The answer must give back every line of the data exactly, with no pictures.

Given information =

====================

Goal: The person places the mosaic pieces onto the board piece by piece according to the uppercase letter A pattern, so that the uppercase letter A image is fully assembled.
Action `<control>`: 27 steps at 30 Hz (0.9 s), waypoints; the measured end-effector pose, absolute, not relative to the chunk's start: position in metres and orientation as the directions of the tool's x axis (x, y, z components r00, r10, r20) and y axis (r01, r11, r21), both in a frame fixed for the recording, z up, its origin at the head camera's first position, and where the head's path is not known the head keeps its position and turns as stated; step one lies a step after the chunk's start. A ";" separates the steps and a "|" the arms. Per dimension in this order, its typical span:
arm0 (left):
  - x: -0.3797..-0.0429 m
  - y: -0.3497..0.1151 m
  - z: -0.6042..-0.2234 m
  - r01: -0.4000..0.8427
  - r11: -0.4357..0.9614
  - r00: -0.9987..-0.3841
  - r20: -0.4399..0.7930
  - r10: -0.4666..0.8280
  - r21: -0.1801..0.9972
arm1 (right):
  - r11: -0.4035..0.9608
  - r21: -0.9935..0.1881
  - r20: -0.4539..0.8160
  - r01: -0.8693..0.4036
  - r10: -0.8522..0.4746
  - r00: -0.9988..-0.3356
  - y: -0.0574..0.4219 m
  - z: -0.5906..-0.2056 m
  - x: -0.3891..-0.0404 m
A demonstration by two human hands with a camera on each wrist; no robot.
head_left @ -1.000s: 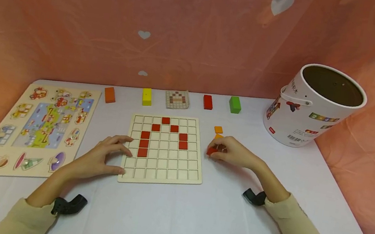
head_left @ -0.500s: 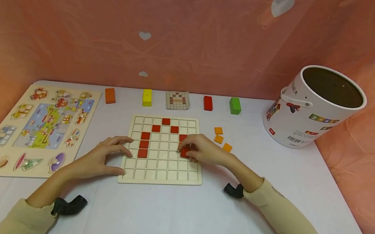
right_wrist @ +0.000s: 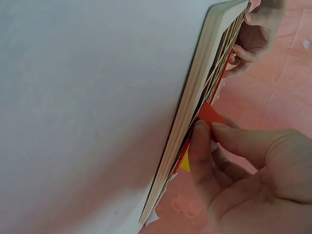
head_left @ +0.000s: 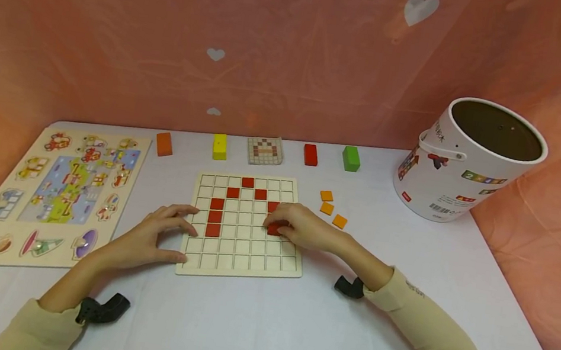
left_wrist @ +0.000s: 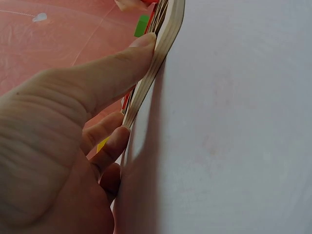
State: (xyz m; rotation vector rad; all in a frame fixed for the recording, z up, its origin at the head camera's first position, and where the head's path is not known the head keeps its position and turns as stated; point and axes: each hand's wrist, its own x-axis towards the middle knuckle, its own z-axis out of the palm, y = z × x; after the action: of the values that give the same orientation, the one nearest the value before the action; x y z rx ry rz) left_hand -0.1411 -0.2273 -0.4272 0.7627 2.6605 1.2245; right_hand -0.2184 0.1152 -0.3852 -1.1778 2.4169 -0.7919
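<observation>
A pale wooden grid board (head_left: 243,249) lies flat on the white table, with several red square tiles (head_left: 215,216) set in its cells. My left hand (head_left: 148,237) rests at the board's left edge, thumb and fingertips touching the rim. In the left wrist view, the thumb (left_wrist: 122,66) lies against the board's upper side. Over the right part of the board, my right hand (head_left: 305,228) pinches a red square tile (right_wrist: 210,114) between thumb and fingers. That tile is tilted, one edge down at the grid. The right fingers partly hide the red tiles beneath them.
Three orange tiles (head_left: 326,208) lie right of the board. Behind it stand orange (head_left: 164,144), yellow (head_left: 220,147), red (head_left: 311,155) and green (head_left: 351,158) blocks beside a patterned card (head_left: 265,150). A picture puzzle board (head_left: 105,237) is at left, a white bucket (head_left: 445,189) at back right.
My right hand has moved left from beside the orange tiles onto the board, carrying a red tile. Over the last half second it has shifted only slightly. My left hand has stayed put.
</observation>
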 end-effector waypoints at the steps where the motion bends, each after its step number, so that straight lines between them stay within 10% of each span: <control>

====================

Exercise result =
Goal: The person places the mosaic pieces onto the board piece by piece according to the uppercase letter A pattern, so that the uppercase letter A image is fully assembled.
Action `<control>`: 27 steps at 30 Hz (0.9 s), waypoints; the measured end-effector pose, absolute, not relative to the chunk's start: position in metres and orientation as the directions of the tool's x axis (x, y, z components r00, r10, r20) and y axis (r01, r11, r21), both in a frame fixed for the recording, z up, its origin at the head camera's first position, and where the head's path is not known the head keeps its position and turns as stated; step one lies a step after the chunk's start. A ";" separates the steps and a "|" the arms. Per dimension in this order, its typical span:
arm0 (left):
  - x: -0.3797..-0.0429 m
  - y: -0.3497..0.1151 m
  - z: -0.6042..-0.2234 m
  - r01: -0.4000..0.8427
  - r11: -0.4357..0.9614
  - r00: -0.9987..-0.3841
  - r20: -0.4399..0.7930
  - r10: -0.4666..0.8280
  - r21: -0.1801..0.9972
arm1 (right):
  - r11: -0.4035..0.9608
  - r21: -0.9935..0.1881
  - r20: -0.4539..0.8160
  - r01: -0.8693..0.4036
  - r10: -0.8522..0.4746
  - r00: -0.9988..-0.3356
  - y: -0.0574..0.4219 m
  - z: -0.5906..-0.2056 m
  - x: -0.3891..-0.0404 m
A demonstration by two human hands with a camera on each wrist; no robot.
head_left @ -1.000s: 
head_left @ -0.500s: 
right_wrist @ +0.000s: 
head_left @ +0.000s: 
left_wrist @ +0.000s: 
State: (xyz m; rotation vector rad; all in a frame fixed for the recording, z up, its origin at the head camera's first position, and where the head's path is not known the head keeps its position and turns as stated; point and axes: each hand's wrist, its own x-axis towards the middle knuckle, its own z-axis out of the palm, y = z × x; after the action: of the values that give the same orientation, the one nearest the value before the action; x y z rx ry rz) left_hand -0.1411 -0.2273 -0.4272 0.7627 2.6605 1.2245; right_hand -0.2184 0.1152 -0.3852 -1.1778 2.4169 -0.7919
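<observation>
A pale wooden grid board (head_left: 243,249) lies flat on the white table, with several red square tiles (head_left: 215,216) set in its cells. My left hand (head_left: 148,237) rests at the board's left edge, thumb and fingertips touching the rim. In the left wrist view, the thumb (left_wrist: 122,66) lies against the board's upper side. Over the right part of the board, my right hand (head_left: 305,228) pinches a red square tile (right_wrist: 210,114) between thumb and fingers. That tile is tilted, one edge down at the grid. The right fingers partly hide the red tiles beneath them.
Three orange tiles (head_left: 326,208) lie right of the board. Behind it stand orange (head_left: 164,144), yellow (head_left: 220,147), red (head_left: 311,155) and green (head_left: 351,158) blocks beside a patterned card (head_left: 265,150). A picture puzzle board (head_left: 105,237) is at left, a white bucket (head_left: 445,189) at back right.
My right hand has moved left from beside the orange tiles onto the board, carrying a red tile. Over the last half second it has shifted only slightly. My left hand has stayed put.
</observation>
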 end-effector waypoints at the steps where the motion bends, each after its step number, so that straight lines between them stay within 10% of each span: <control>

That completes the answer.